• Action item:
Every record listed below should be copied exactly.

Entries taken from a collection

──────────────────────────────

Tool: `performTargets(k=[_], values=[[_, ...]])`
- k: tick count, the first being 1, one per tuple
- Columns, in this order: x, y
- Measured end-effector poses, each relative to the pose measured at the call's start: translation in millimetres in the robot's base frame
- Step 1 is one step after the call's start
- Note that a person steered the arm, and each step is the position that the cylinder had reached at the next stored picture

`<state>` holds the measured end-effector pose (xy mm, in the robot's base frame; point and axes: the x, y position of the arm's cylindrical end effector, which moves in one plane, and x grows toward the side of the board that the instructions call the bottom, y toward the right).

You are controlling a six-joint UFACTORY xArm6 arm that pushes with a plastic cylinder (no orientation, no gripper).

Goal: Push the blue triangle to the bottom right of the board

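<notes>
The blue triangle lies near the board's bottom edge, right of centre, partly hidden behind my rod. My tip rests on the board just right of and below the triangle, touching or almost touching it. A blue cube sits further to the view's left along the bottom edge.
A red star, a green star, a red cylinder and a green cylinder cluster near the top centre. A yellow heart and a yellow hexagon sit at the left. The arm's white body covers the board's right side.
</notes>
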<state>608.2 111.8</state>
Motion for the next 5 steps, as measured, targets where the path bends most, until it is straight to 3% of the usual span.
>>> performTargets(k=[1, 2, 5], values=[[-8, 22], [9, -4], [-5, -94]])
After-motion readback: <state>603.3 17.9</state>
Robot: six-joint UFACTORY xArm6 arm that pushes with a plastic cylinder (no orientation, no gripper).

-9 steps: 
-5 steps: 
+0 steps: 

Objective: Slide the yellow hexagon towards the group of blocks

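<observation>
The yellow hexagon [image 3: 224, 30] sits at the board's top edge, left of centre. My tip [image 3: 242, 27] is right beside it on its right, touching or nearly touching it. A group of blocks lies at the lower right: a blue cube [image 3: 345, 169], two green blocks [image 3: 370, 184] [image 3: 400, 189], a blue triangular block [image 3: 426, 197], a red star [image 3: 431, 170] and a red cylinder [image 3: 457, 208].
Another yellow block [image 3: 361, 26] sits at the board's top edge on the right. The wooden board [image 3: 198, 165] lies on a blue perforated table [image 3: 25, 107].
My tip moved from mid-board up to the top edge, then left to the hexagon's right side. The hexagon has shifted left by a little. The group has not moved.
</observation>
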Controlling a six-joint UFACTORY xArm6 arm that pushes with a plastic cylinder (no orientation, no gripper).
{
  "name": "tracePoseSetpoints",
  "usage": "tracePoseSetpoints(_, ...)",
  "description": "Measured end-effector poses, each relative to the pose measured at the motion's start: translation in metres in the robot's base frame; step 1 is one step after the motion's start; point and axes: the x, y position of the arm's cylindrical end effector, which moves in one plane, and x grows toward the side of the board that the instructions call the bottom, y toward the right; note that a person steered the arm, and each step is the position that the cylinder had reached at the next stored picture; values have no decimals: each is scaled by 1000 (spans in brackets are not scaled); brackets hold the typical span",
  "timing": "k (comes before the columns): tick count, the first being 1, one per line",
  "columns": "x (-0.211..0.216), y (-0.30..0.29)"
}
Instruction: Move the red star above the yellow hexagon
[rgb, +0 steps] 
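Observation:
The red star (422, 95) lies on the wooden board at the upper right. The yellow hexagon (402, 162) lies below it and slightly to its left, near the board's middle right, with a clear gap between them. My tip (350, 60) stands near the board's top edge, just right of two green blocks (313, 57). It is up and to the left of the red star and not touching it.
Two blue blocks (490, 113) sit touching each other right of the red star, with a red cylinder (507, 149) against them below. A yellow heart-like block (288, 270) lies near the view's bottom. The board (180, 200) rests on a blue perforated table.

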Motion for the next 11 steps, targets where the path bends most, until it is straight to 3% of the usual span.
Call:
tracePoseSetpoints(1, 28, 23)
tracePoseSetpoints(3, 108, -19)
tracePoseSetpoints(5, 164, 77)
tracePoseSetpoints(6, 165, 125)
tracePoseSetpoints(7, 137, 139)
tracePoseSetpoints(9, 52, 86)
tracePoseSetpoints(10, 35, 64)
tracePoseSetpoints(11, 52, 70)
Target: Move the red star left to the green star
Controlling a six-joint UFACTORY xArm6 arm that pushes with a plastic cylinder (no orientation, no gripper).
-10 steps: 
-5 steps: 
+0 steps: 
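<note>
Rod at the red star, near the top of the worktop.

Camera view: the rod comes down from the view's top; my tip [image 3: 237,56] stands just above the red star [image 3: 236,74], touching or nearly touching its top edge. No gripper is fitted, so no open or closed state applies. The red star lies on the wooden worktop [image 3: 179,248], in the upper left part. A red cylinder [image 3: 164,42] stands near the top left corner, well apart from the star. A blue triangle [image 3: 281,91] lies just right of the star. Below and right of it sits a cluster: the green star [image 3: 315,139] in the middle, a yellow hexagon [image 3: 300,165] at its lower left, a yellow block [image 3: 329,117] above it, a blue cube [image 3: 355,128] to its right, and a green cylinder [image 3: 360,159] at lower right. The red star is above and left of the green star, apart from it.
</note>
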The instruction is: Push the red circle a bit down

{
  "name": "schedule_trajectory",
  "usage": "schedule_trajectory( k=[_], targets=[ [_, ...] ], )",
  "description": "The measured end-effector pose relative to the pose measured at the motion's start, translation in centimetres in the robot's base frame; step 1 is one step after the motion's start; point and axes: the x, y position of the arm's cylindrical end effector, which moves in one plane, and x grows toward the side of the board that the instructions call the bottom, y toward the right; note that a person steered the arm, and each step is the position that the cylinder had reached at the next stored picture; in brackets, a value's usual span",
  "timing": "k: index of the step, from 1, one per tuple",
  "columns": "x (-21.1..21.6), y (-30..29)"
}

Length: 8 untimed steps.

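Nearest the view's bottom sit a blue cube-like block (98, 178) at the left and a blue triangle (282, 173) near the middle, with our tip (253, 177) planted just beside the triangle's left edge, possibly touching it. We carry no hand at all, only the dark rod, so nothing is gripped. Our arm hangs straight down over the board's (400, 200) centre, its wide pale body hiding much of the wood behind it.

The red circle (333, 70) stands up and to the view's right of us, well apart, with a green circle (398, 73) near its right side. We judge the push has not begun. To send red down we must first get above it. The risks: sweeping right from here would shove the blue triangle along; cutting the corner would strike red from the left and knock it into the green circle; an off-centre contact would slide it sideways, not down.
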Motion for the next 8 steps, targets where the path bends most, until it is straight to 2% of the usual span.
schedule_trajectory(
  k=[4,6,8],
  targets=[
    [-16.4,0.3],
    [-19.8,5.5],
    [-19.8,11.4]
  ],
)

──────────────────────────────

• Your solution:
Tool: `performTargets(k=[_], values=[[_, ...]])`
- k: tick count, the first being 1, one per tuple
- Columns, in this order: x, y
- Measured end-effector poses, each relative to the pose measured at the call's start: translation in millimetres in the robot's base frame
- Step 1 is one step after the call's start
- Note that a person steered the arm, and each step is the position that the cylinder had reached at the next stored picture

`<state>` holds the measured end-effector pose (xy mm, in the robot's base frame; point and axes: the x, y position of the arm's cylindrical end effector, which moves in one plane, and x grows toward the side of the board that the instructions call the bottom, y toward the right).

You are controlling a six-joint UFACTORY xArm6 arm that pushes with a plastic cylinder (no orientation, no gripper).

Goal: Push the blue triangle to the bottom right of the board

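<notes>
The blue triangle lies near the board's bottom edge, right of centre, partly hidden behind my rod. My tip rests on the board just right of and below the triangle, touching or almost touching it. A blue cube sits further to the view's left along the bottom edge.
A red star, a green star, a red cylinder and a green cylinder cluster near the top centre. A yellow heart and a yellow hexagon sit at the left. The arm's white body covers the board's right side.
</notes>
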<state>608.2 111.8</state>
Motion for the next 5 steps, as measured, targets where the path bends most, until it is straight to 3% of the usual span.
>>> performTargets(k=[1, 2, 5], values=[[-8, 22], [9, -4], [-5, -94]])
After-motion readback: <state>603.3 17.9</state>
Robot: six-joint UFACTORY xArm6 arm that pushes with a plastic cylinder (no orientation, no gripper).

-9 steps: 
-5 steps: 
+0 steps: 

Objective: Slide the yellow hexagon towards the group of blocks

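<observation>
The yellow hexagon [image 3: 224, 30] sits at the board's top edge, left of centre. My tip [image 3: 242, 27] is right beside it on its right, touching or nearly touching it. A group of blocks lies at the lower right: a blue cube [image 3: 345, 169], two green blocks [image 3: 370, 184] [image 3: 400, 189], a blue triangular block [image 3: 426, 197], a red star [image 3: 431, 170] and a red cylinder [image 3: 457, 208].
Another yellow block [image 3: 361, 26] sits at the board's top edge on the right. The wooden board [image 3: 198, 165] lies on a blue perforated table [image 3: 25, 107].
My tip moved from mid-board up to the top edge, then left to the hexagon's right side. The hexagon has shifted left by a little. The group has not moved.
</observation>
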Controlling a six-joint UFACTORY xArm6 arm that pushes with a plastic cylinder (no orientation, no gripper).
{
  "name": "tracePoseSetpoints",
  "usage": "tracePoseSetpoints(_, ...)",
  "description": "Measured end-effector poses, each relative to the pose measured at the motion's start: translation in metres in the robot's base frame; step 1 is one step after the motion's start; point and axes: the x, y position of the arm's cylindrical end effector, which moves in one plane, and x grows toward the side of the board that the instructions call the bottom, y toward the right; note that a person steered the arm, and each step is the position that the cylinder had reached at the next stored picture; values have no decimals: each is scaled by 1000 (spans in brackets are not scaled); brackets hold the typical span",
  "timing": "k (comes before the columns): tick count, the first being 1, one per line",
  "columns": "x (-0.211..0.216), y (-0.30..0.29)"
}
Instruction: Move the red star above the yellow hexagon
[rgb, +0 steps] 
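Observation:
The red star (422, 95) lies on the wooden board at the upper right. The yellow hexagon (402, 162) lies below it and slightly to its left, near the board's middle right, with a clear gap between them. My tip (350, 60) stands near the board's top edge, just right of two green blocks (313, 57). It is up and to the left of the red star and not touching it.
Two blue blocks (490, 113) sit touching each other right of the red star, with a red cylinder (507, 149) against them below. A yellow heart-like block (288, 270) lies near the view's bottom. The board (180, 200) rests on a blue perforated table.
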
Motion for the next 11 steps, targets where the path bends most, until it is straight to 3% of the usual span.
Call:
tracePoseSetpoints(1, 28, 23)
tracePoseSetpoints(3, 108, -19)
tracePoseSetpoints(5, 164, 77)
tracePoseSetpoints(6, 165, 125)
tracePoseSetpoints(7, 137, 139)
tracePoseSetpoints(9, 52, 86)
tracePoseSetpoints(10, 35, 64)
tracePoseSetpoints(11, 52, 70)
Target: Move the red star left to the green star
Controlling a six-joint UFACTORY xArm6 arm that pushes with a plastic cylinder (no orientation, no gripper).
-10 steps: 
-5 steps: 
+0 steps: 
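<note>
Rod at the red star, near the top of the worktop.

Camera view: the rod comes down from the view's top; my tip [image 3: 237,56] stands just above the red star [image 3: 236,74], touching or nearly touching its top edge. No gripper is fitted, so no open or closed state applies. The red star lies on the wooden worktop [image 3: 179,248], in the upper left part. A red cylinder [image 3: 164,42] stands near the top left corner, well apart from the star. A blue triangle [image 3: 281,91] lies just right of the star. Below and right of it sits a cluster: the green star [image 3: 315,139] in the middle, a yellow hexagon [image 3: 300,165] at its lower left, a yellow block [image 3: 329,117] above it, a blue cube [image 3: 355,128] to its right, and a green cylinder [image 3: 360,159] at lower right. The red star is above and left of the green star, apart from it.
</note>
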The instruction is: Push the red circle a bit down

{
  "name": "schedule_trajectory",
  "usage": "schedule_trajectory( k=[_], targets=[ [_, ...] ], )",
  "description": "The measured end-effector pose relative to the pose measured at the motion's start, translation in centimetres in the robot's base frame; step 1 is one step after the motion's start; point and axes: the x, y position of the arm's cylindrical end effector, which moves in one plane, and x grows toward the side of the board that the instructions call the bottom, y toward the right; note that a person steered the arm, and each step is the position that the cylinder had reached at the next stored picture; in brackets, a value's usual span",
  "timing": "k: index of the step, from 1, one per tuple",
  "columns": "x (-21.1..21.6), y (-30..29)"
}

Length: 8 untimed steps.

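Nearest the view's bottom sit a blue cube-like block (98, 178) at the left and a blue triangle (282, 173) near the middle, with our tip (253, 177) planted just beside the triangle's left edge, possibly touching it. We carry no hand at all, only the dark rod, so nothing is gripped. Our arm hangs straight down over the board's (400, 200) centre, its wide pale body hiding much of the wood behind it.

The red circle (333, 70) stands up and to the view's right of us, well apart, with a green circle (398, 73) near its right side. We judge the push has not begun. To send red down we must first get above it. The risks: sweeping right from here would shove the blue triangle along; cutting the corner would strike red from the left and knock it into the green circle; an off-centre contact would slide it sideways, not down.
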Motion for the next 8 steps, targets where the path bends most, until it is straight to 2% of the usual span.
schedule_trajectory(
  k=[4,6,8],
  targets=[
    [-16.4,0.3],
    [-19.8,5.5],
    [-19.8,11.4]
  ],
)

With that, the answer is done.